Le président serbe Aleksandar Vucic a appelé les États membres à voter contre la résolution, estimant qu’elle était “hautement politisée” et qu’elle ne contribuerait pas à la réconciliation en Bosnie et dans la région, mais qu’elle ouvrirait plutôt une boîte de Pandore.

“Les divisions deviendront de plus en plus profondes, la résolution provoquera l’instabilité dans la région”, a déclaré M. Vucic.

Mme Leendertse a déclaré que la résolution n’était pas dirigée contre la Serbie. Elle a ajouté que les amendements du Monténégro, selon lesquels le crime de génocide est individualisé et ne peut être attribué à un groupe spécifique, ont été inclus dans la résolution afin de répondre aux préoccupations de la Serbie.

Les rues des villes de Serbie et de la République serbe de Bosnie étaient décorées jeudi de drapeaux serbes et de pancartes sur lesquelles on pouvait lire “Nous ne sommes pas un peuple génocidaire, nous nous souvenons”.

Menace de sécession
Avant le vote, le dirigeant nationaliste serbe de Bosnie, Milorad Dodik, a menacé la République serbe, région autonome qui forme la Bosnie avec la fédération bosniaque-croate en vertu d’un accord de paix, de faire sécession si la résolution était adoptée. Il a menacé à plusieurs reprises de faire sécession.

“Le 11 juillet 1995, les forces serbes de Bosnie commandées par le général Ratko Mladic ont séparé les hommes et les garçons des femmes et les ont massacrés dans les jours qui ont suivi. Leurs restes ont été retrouvés des années plus tard dans des fosses communes de l’est de la Bosnie, bien que certains parents n’aient toujours aucune idée de l’endroit où leurs proches sont morts”.

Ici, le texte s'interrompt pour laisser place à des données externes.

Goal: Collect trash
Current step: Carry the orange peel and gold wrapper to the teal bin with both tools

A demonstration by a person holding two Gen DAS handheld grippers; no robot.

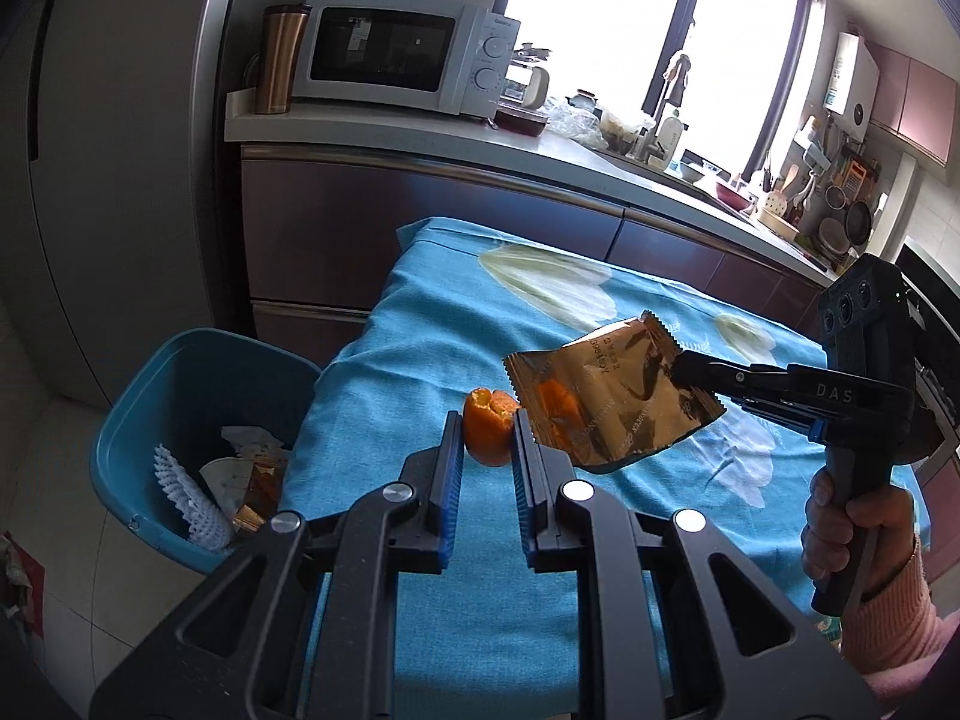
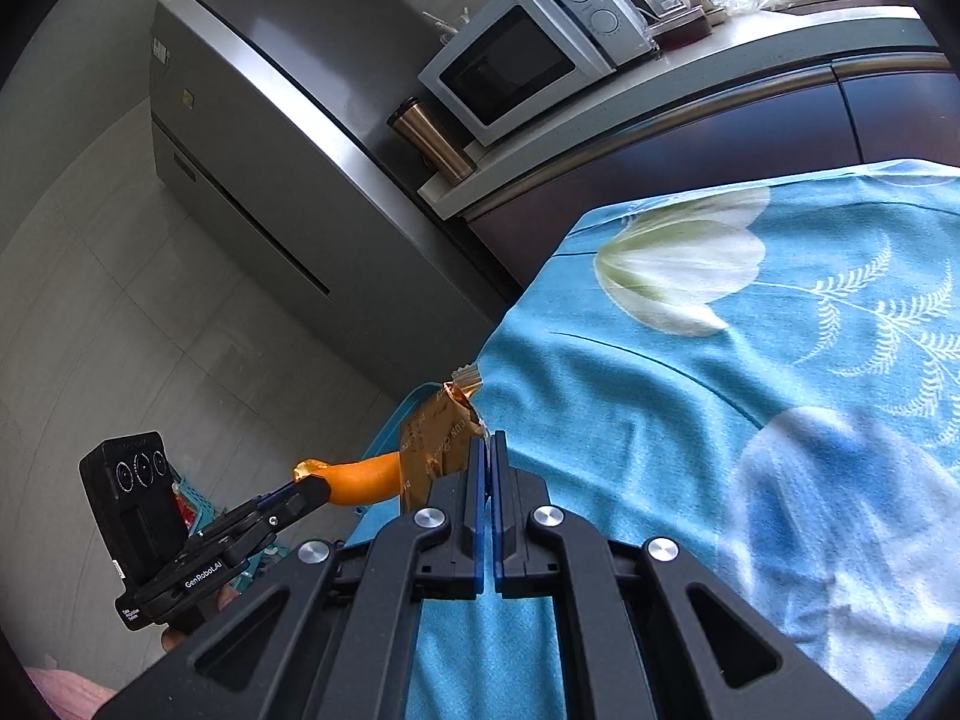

Deux tribunaux internationaux ont estimé que ces atrocités constituaient un génocide. Mladic et son chef politique Radovan Karadzic ont été emprisonnés à vie pour crimes de guerre, y compris génocide, tandis que près de 50 Serbes de Bosnie ont également été condamnés.

La résolution de jeudi condamne le déni du massacre et la glorification des criminels de guerre, et demande que les victimes restantes soient retrouvées et identifiées et que tous les auteurs qui sont encore en liberté soient traduits en justice.

Elle invite également les États membres à préserver les faits établis par le biais de leurs systèmes éducatifs afin d’éviter tout déni ou toute distorsion.

Comments are closed.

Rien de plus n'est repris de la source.